Wednesday, October 31, 2007

Spidey Sense

It is really strange, all that Spidey Sense with me on Monday. Along side that, I posted it here and my Mum called me about 2 minutes later as she just happened to look there as I posted. Paul's Mum called on Tuesday morning to ask if Wills was OK as she had a feeling yesterday that things were not right and had just looked at the blog to see if there was anything to let her know if all was well or not.

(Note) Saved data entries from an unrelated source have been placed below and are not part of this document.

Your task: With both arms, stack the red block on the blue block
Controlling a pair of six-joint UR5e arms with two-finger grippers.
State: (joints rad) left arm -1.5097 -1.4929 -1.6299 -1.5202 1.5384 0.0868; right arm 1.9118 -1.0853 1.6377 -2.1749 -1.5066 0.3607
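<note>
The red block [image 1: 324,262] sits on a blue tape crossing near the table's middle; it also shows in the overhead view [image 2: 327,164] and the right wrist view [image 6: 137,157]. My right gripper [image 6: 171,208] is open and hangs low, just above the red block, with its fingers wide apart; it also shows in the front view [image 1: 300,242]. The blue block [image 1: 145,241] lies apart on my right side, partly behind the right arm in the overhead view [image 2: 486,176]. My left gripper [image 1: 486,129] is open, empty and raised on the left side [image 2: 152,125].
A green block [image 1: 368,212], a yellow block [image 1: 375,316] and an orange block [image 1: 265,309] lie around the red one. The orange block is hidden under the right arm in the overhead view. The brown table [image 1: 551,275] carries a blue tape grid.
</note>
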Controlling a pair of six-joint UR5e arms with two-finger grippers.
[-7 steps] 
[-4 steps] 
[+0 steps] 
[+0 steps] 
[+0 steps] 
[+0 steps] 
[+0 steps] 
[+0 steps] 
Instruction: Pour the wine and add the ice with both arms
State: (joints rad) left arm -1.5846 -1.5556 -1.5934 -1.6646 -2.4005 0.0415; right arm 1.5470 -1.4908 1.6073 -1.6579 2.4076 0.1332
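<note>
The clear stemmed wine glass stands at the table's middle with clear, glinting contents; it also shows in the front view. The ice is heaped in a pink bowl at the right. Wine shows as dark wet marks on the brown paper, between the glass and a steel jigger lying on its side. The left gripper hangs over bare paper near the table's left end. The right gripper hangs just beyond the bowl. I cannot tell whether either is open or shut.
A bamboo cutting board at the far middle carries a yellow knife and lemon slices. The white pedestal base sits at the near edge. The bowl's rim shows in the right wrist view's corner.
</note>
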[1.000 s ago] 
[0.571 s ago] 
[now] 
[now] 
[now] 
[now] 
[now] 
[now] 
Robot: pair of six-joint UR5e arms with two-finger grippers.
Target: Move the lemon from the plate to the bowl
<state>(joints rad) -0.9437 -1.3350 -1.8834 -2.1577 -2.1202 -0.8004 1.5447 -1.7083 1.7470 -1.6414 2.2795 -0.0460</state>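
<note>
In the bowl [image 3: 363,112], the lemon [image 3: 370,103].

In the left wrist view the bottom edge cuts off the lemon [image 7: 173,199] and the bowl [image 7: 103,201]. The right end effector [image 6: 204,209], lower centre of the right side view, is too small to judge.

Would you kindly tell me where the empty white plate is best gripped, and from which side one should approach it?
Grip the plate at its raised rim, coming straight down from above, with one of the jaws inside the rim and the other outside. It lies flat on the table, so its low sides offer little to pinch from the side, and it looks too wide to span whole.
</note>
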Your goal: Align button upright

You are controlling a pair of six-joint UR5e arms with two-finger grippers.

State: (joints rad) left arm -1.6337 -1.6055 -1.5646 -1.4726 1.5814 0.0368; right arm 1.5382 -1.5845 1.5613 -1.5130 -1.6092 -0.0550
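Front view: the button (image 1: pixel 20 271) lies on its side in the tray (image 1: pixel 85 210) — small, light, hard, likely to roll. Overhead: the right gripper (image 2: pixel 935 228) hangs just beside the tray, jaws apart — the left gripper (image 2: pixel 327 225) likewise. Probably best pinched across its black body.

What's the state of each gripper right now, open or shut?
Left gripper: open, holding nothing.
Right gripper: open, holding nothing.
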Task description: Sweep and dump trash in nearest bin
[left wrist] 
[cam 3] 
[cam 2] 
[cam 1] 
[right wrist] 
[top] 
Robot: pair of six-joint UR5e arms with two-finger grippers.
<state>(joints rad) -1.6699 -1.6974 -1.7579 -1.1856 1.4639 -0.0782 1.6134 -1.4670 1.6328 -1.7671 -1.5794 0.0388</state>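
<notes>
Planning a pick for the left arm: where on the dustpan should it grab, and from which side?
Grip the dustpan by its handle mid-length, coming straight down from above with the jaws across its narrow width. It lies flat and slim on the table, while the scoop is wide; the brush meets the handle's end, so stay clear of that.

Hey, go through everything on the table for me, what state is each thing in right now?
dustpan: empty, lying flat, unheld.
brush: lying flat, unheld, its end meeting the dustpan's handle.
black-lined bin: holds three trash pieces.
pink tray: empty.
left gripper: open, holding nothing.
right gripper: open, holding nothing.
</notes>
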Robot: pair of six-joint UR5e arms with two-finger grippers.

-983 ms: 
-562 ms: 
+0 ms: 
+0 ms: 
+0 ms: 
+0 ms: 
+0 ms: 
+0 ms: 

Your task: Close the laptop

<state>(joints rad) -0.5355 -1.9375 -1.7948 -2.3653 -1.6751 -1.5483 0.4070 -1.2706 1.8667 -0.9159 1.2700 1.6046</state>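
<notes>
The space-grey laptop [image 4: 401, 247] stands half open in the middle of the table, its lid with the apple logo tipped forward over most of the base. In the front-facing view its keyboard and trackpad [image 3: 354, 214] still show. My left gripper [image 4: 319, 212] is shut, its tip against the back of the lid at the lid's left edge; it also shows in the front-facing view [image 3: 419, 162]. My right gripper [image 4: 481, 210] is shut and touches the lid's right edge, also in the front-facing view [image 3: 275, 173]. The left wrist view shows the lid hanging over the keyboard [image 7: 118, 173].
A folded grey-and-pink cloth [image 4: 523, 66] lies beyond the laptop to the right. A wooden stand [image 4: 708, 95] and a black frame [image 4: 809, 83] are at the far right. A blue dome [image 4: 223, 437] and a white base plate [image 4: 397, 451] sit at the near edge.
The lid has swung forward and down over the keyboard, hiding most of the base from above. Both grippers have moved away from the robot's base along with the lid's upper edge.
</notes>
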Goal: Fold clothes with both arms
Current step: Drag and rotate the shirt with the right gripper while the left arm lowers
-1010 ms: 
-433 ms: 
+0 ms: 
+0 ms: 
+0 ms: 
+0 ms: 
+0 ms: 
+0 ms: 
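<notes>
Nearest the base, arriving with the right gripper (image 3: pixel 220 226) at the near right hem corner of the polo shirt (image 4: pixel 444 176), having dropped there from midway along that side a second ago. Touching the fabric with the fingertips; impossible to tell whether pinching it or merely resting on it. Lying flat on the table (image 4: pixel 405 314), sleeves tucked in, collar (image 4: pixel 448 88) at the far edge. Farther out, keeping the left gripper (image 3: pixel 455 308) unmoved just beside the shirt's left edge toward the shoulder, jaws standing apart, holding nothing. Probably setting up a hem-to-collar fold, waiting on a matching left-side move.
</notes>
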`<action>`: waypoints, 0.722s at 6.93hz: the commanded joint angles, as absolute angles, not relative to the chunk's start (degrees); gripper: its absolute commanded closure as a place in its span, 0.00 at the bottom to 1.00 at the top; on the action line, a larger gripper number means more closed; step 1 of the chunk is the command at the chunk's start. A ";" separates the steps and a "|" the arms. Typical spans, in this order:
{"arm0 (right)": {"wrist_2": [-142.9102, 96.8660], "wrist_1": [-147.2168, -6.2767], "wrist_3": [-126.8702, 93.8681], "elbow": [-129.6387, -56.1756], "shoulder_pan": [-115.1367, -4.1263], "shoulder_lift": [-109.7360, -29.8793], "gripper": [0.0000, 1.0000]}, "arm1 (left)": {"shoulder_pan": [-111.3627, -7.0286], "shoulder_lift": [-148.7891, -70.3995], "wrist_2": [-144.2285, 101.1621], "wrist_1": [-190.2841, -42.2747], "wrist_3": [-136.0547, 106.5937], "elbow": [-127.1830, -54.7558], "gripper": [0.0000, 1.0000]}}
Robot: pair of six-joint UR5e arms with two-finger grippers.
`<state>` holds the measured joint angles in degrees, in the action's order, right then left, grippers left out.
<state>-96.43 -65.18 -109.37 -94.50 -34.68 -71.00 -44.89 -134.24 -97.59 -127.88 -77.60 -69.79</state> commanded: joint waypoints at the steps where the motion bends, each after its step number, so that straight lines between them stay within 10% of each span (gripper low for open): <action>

How very strange, Mum and both Grannies (at opposite ends of the country) feeling the Spidey Sense that all was not well - spooky! It must be the time of year

William's bloods show his HB is OKish (OK for him) but he is neutropenic, meaning that he does not have enough white cells to fight infection. This is usually an indication of something going on but, for now, his infection markers are OK. He seems OK in himself, apart from gas, tummy aches and a very very sore bottom. We just need to keep a close eye on things.

Monday, October 29, 2007

Spirals of unease

I have been feeling really uneasy about Wills all day. His play specialist came this morning and remarked on how pale he is. I agreed and she said, with much concern, that he looked a funny, horrible colour - grey really. She was right. He soon picked up but things don't seem right and I can't really put my finger on what it is. He doesn't have a fever. We took his routine bloods and cultures from his line so we will see if there is anything going on. He may just be very anaemic and need a blood transfusion. I hope so really because that will explain things and a blood transfusion will make things a lot better. He is really gassy at the moment and having a lot of pain and lots of bile draining from his stomach. He is clearly feeling yukky and this may have a lot to do with how pale he is. His nappies are pretty spectacular too!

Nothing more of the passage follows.